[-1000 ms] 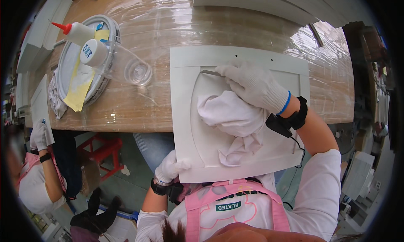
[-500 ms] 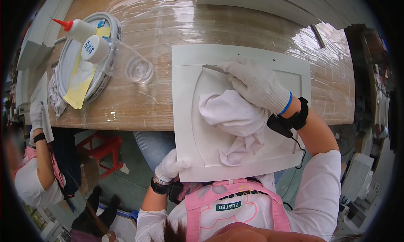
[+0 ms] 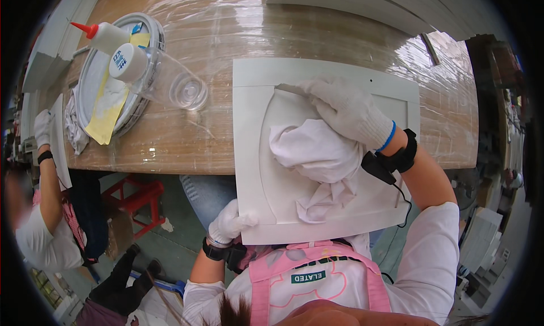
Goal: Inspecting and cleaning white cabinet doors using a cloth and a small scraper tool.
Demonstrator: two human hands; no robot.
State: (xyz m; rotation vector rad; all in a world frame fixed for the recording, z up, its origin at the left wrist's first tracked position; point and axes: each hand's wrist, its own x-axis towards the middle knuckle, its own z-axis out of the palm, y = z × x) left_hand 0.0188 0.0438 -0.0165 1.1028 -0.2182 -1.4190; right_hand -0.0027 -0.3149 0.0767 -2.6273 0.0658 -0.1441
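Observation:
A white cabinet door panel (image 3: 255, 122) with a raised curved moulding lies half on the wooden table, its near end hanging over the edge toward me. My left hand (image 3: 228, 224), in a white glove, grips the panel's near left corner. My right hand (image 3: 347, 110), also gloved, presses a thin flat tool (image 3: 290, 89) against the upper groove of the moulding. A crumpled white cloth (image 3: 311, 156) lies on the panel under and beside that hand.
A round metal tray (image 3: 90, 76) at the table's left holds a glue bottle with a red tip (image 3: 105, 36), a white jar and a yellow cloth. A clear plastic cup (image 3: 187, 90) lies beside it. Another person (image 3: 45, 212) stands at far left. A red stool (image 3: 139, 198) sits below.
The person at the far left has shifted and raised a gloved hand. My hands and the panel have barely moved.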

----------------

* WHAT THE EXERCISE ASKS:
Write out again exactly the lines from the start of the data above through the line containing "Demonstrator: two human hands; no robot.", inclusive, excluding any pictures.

* EXPECTED ANSWER:
[-1000 ms] 
[-500 ms] 
[+0 ms] 
Goal: Inspecting and cleaning white cabinet doors using a cloth and a small scraper tool.
Demonstrator: two human hands; no robot.

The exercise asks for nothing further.